給料に大きな変動がなければその年の9月から翌年8月まで「標準報酬月額」が固定されます。
この時期に残業代や休日出勤手当を減らせば給料が少なくなり、社会保険料の負担も減るわけです。
会社によっては7月昇給という中途半端な時期の昇給もあります。
これは会社負担の社会保険料を節約するために行っている可能性があります。
家から近い会社に勤める
税金の計算では通勤手当は非課税です。
一方、社会保険料の計算では通勤手当も含めて考えます。
標準報酬月額には給料だけでなく通勤手当も含まれるからです。
同じ給料をもらっていても、「遠方」から通勤している人ほど社会保険料が高くなります。

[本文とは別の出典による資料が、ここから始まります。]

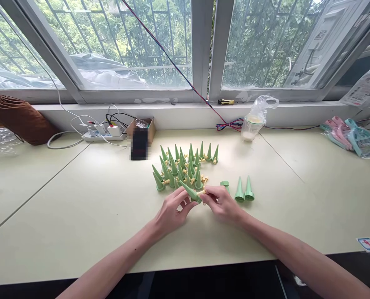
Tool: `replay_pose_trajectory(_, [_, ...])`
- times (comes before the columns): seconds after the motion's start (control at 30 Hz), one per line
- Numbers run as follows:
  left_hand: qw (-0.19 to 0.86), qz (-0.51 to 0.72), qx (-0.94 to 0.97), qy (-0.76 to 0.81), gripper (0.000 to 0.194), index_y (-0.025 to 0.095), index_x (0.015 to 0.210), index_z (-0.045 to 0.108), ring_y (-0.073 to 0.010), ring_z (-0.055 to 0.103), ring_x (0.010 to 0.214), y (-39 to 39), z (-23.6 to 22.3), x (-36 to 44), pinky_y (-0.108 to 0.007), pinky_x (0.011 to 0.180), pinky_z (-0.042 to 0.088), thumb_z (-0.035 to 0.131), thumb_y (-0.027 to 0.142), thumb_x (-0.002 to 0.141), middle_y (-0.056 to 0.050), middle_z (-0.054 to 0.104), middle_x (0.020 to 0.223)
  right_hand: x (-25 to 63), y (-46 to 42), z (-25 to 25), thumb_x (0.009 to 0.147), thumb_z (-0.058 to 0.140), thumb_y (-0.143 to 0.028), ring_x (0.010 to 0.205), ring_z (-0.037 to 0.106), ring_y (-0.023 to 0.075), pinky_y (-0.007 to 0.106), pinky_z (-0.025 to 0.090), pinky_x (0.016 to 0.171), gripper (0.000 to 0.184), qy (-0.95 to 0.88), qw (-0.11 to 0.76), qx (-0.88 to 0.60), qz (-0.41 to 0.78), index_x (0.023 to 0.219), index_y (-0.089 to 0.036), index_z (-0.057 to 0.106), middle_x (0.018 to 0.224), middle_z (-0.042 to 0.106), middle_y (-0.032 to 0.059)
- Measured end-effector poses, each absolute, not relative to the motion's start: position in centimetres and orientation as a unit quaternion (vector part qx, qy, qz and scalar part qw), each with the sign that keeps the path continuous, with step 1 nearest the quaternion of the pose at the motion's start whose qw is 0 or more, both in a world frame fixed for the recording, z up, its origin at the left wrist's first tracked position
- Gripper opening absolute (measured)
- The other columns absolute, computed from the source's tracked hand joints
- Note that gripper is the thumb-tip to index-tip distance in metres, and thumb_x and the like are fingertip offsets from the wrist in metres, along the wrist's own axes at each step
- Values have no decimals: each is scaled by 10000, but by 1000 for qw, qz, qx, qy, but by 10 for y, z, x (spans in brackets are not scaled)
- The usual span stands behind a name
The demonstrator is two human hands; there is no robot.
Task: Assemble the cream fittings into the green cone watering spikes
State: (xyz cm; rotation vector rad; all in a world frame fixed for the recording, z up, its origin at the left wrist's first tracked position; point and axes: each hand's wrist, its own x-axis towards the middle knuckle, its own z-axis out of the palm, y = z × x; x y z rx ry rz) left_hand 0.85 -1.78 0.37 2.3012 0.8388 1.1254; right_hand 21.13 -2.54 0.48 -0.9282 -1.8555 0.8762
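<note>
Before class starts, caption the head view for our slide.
Left hand holds a green cone, right hand a yellow piece.

Here come two bare forearms, the left forearm [122, 251] slanting up from bottom left, the right forearm [297, 255] from bottom right, angling inward towards each other. The left hand [171, 211] curls, fingers arched over, thumb reaching across in a grip; opposite it, the right hand [223, 203] pinches with thumb and forefinger, the two hands' fingertips close together.
</note>
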Motion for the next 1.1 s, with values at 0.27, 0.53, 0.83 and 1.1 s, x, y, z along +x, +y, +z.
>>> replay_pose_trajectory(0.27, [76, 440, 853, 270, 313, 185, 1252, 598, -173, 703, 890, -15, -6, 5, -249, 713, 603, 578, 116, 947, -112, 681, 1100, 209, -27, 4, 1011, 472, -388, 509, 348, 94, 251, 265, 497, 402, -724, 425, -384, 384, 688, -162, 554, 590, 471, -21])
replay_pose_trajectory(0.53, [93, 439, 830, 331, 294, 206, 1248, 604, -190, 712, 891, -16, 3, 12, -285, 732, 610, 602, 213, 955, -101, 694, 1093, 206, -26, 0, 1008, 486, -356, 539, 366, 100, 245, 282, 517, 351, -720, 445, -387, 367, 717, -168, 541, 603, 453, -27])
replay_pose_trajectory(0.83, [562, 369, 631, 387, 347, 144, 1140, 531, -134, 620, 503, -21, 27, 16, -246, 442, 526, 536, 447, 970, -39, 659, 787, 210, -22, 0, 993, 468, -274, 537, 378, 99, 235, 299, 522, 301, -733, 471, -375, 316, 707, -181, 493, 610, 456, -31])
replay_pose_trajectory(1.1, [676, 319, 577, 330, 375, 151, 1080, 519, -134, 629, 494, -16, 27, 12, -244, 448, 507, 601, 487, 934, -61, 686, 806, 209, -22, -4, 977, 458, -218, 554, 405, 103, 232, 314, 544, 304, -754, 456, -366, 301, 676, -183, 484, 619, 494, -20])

社会保険料の節約の観点から言えば、家から近い会社に勤めるのが1番です。
企業型確定拠出年金を行う
確定拠出年金には「企業型」と「個人型」の2種類があります。
企業型確定拠出年金の中には、従業員が「給与の一部を減額して掛金を出すこと」を選べるものがあります。
例えば3万円分の給与をもらわずに「確定拠出年金の掛金」として3万円を積み立てていく方法です。
掛金相当の給料はなかったことになるので、この3万円相当については社会保険料がかかりません。
ただし、企業型確定拠出年金自体が利用できる会社がまだ少ないで、自分の勤め先が対応していなければ意味がありません。
給料にならない副業をする
副業解禁の時代です。
会社員として本業で給料をもらい、個人事業者として副業をする方も少しずつ増えてきました。
この場合は本業の会社の社会保険のみ加入して、給料分に対してのみ社会保険料を計算します。
副業が事業所得や雑所得の場合には、副業の収入分に対して社会保険料が発生しません。
- 本業:給料年収500万円⇒社会保険料の対象
- 副業:個人事業売上100万円⇒社会保険料の対象外
この点は税金と異なる取扱いです。
残業をして給料を増やすよりも定時で帰って副業をした方が社会保険料の観点からは節約になります。
※パートやアルバイトのように給料になる副業をした場合は、条件によっては社会保険料の対象になって本業と副業のダブルで社会保険料を支払う場合があります。